## What you will do
Set down exactly the lines below, starting at the one that contains "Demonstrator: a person" and ending at the one that contains "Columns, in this", with both of those lines included and nothing else.

Start of Block

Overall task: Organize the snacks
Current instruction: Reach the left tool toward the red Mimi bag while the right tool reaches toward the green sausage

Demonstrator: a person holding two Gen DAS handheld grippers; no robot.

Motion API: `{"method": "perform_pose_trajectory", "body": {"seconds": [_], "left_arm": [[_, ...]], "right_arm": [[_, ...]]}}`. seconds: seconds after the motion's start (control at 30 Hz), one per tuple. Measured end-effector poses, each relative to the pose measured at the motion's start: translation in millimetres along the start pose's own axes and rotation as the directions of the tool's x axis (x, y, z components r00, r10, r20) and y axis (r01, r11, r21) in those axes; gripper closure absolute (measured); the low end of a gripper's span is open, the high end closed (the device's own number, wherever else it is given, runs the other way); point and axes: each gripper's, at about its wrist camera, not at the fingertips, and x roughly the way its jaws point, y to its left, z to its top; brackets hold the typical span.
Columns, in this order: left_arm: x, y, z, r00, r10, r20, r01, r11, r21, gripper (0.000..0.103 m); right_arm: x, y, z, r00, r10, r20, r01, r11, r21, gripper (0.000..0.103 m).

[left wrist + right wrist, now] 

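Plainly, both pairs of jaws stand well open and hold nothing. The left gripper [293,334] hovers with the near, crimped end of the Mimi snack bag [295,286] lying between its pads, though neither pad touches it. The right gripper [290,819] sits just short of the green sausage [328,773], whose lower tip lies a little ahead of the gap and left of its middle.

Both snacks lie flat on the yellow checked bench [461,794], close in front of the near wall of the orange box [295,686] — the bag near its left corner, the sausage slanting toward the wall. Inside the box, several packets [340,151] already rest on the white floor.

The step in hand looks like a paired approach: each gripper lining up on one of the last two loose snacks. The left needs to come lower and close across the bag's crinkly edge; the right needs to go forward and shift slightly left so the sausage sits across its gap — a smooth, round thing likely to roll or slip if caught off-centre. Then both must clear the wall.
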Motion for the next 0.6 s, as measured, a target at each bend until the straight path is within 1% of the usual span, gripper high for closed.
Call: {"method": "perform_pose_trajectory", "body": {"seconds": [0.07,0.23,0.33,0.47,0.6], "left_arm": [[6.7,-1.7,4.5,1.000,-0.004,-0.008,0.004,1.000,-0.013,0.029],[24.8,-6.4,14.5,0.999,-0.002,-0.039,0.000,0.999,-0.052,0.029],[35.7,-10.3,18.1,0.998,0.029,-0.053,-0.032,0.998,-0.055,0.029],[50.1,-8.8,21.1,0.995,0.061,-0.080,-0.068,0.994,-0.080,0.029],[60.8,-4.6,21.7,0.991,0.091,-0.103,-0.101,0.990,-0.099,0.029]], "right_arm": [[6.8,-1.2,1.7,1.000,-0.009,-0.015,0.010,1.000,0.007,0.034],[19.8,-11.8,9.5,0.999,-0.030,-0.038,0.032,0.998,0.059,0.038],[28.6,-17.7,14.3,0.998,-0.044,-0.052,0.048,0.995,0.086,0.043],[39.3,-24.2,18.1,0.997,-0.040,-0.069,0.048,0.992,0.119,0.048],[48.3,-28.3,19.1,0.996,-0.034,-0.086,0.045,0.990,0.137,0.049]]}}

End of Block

## Response to this task
Demonstrator: a person holding two Gen DAS handheld grippers; no robot.

Motion API: `{"method": "perform_pose_trajectory", "body": {"seconds": [_], "left_arm": [[_, ...]], "right_arm": [[_, ...]]}}`. seconds: seconds after the motion's start (control at 30 Hz), one per tuple. Measured end-effector poses, each relative to the pose measured at the motion's start: translation in millimetres along the start pose's own axes and rotation as the directions of the tool's x axis (x, y, z components r00, r10, r20) and y axis (r01, r11, r21) in those axes; gripper closure absolute (measured); the low end of a gripper's span is open, the high end closed (the device's own number, wherever else it is given, runs the other way); point and axes: each gripper's, at about its wrist camera, not at the fingertips, and x roughly the way its jaws point, y to its left, z to its top; brackets hold the typical span.
Columns, in this order: left_arm: x, y, z, r00, r10, r20, r01, r11, r21, gripper (0.000..0.103 m); right_arm: x, y, z, r00, r10, r20, r01, r11, r21, gripper (0.000..0.103 m).

No further output is required for this answer.